Capstone Decision Scenarios - MangaAssist
This capstone document shows how to choose among fine-tuning techniques for MangaAssist. It is a decision playbook, not another model recipe.
Core Question
When MangaAssist quality drops, ask:
Is the failure caused by routing, retrieval, ranking, generation, grounding,
alignment, serving constraints, or stale data?
The answer determines which fine-tuning topic is appropriate.
Scenario 1 - User Gets The Wrong Workflow
Example:
"I need a refund for a damaged volume."
Wrong behavior:
- routed to
faqorproduct_question.
Use:
- intent classifier error analysis,
- calibration and margin policy,
- business-weighted error scoring,
- multi-intent detection if both refund and damaged item apply,
- sentiment/escalation detector if frustration is present.
Do not start with LoRA. The response model cannot fix a wrong route reliably.
Scenario 2 - User Gets Bad Manga Results
Example:
"Give me quiet healing manga like Yokohama Kaidashi Kikou."
Wrong behavior:
- returns generic best sellers.
Use:
- embedding adapter,
- hard-negative mining,
- cross-encoder reranker,
- data curation for tone and theme labels,
- interpretability on embedding neighborhoods.
Scenario 3 - Answer Uses Wrong Facts
Example:
"Is this box set complete?"
Wrong behavior:
- model invents availability or volume count.
Use:
- retrieval quality check,
- RAFT if context is retrieved but ignored,
- data freshness checks,
- DPO only after factual grounding is stable.
Do not teach volatile catalog facts into model weights unless the use case truly needs it.
Scenario 4 - Answer Feels Off-Brand
Wrong behavior:
- too formal,
- too verbose,
- not spoiler-safe,
- ignores user constraints.
Use:
- prompt or prefix tuning for light behavior control,
- LoRA for deeper domain behavior,
- DPO preference alignment,
- human evaluation with a MangaAssist rubric.

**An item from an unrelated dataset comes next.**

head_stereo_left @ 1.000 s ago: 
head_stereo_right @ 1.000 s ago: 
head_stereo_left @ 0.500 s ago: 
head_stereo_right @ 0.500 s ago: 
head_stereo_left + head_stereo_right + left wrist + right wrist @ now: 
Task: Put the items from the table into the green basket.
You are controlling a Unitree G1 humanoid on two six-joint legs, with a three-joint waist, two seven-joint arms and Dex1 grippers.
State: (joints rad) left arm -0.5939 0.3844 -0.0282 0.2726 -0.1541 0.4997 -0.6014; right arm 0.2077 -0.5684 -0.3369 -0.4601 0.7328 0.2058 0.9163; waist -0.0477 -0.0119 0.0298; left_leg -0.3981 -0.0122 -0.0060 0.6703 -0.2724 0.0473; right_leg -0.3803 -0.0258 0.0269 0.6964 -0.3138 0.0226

Scenario 5 - Model Is Good But Too Expensive
Use:
- quantization-aware training,
- knowledge distillation,
- smaller reranker candidate count,
- MoE or adapter routing only if specialization reduces total cost.
Cost should be evaluated with quality gates, not raw dollars alone.
Technique Selection Table
| Failure | First tool | Second tool |
|---|---|---|
| wrong route | intent tuning and calibration | multi-task or multi-intent |
| unknown intent | OOD clustering | few-shot intent addition |
| weak search | embedding adapter | reranker |
| right context, wrong answer | RAFT | DPO |
| off-brand response | prompt/prefix tuning | LoRA or DPO |
| stale behavior | continual learning | data curation |
| too slow | QAT | distillation |
| many specialist workflows | adapter routing | MoE |
Final Promotion Checklist
[ ] failure source identified
[ ] dataset matches failure
[ ] baseline and candidate compared
[ ] critical slices reviewed
[ ] latency and cost measured
[ ] business-weighted risk checked
[ ] shadow deployment completed
[ ] rollback path documented
Final Decision
The best MangaAssist fine-tuning strategy is usually a sequence, not a single trick: route correctly, retrieve correctly, ground the answer, align the response, then optimize cost. This keeps the chatbot useful without turning every problem into model-weight surgery.